EXERCISE REQUIREMENTS> Where a picture appears in the data below, exclude it; restate everything else word for word.

PROVIDED MATERIAL>
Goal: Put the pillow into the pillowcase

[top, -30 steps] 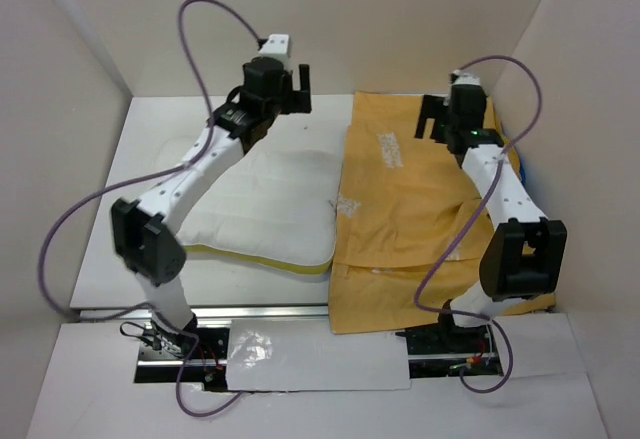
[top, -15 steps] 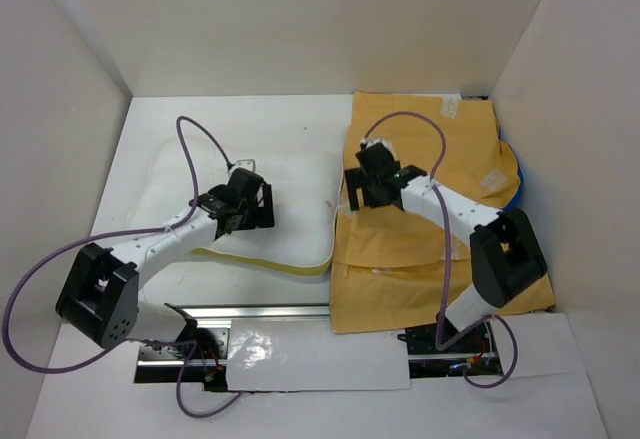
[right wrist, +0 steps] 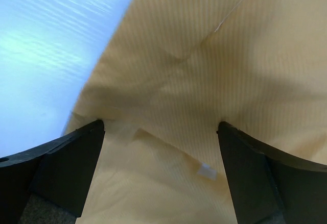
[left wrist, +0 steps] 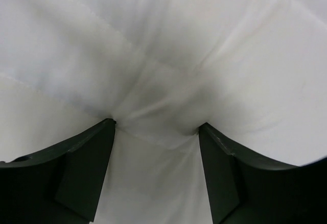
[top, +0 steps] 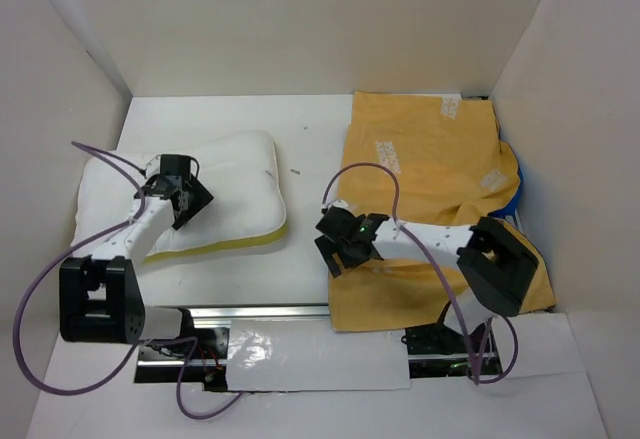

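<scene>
The white pillow (top: 235, 184) with its pale yellow edge lies on the left of the table. My left gripper (top: 182, 197) presses down into its left part. In the left wrist view the left gripper (left wrist: 157, 124) has its jaws apart, tips dug into the pillow (left wrist: 168, 45), with puckered fabric between them. The pillowcase (top: 430, 164) lies on the right, orange side up, a blue sliver (top: 514, 187) showing at its right edge. My right gripper (top: 338, 244) sits on its near left edge. The right wrist view shows the right gripper (right wrist: 161, 124) open, tips on the pillowcase (right wrist: 214, 55) beside a fold.
White walls close in the table (top: 300, 129) at the left, back and right. A metal rail (top: 270, 311) and both arm bases run along the near edge. Purple cables (top: 35, 289) loop from each arm. Bare table (right wrist: 46, 45) shows left of the right gripper.
Both arms came down and back toward the near edge. The pillow now lies further left and is turned. The left jaws have narrowed on the pillow. The pillowcase's near left corner looks rumpled.
</scene>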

YOUR RESPONSE>
Goal: Put the pillow into the pillowcase

[top, -30 steps] 
[top, -15 steps] 
[right wrist, +0 steps] 
[left wrist, +0 steps] 
[top, +0 steps] 

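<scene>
The white pillow (top: 235, 184) with its pale yellow edge lies on the left of the table. My left gripper (top: 182, 197) presses down into its left part. In the left wrist view the left gripper (left wrist: 157, 124) has its jaws apart, tips dug into the pillow (left wrist: 168, 45), with puckered fabric between them. The pillowcase (top: 430, 164) lies on the right, orange side up, a blue sliver (top: 514, 187) showing at its right edge. My right gripper (top: 338, 244) sits on its near left edge. The right wrist view shows the right gripper (right wrist: 161, 124) open, tips on the pillowcase (right wrist: 214, 55) beside a fold.
White walls close in the table (top: 300, 129) at the left, back and right. A metal rail (top: 270, 311) and both arm bases run along the near edge. Purple cables (top: 35, 289) loop from each arm. Bare table (right wrist: 46, 45) shows left of the right gripper.
Both arms came down and back toward the near edge. The pillow now lies further left and is turned. The left jaws have narrowed on the pillow. The pillowcase's near left corner looks rumpled.
</scene>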

The exercise is now finished.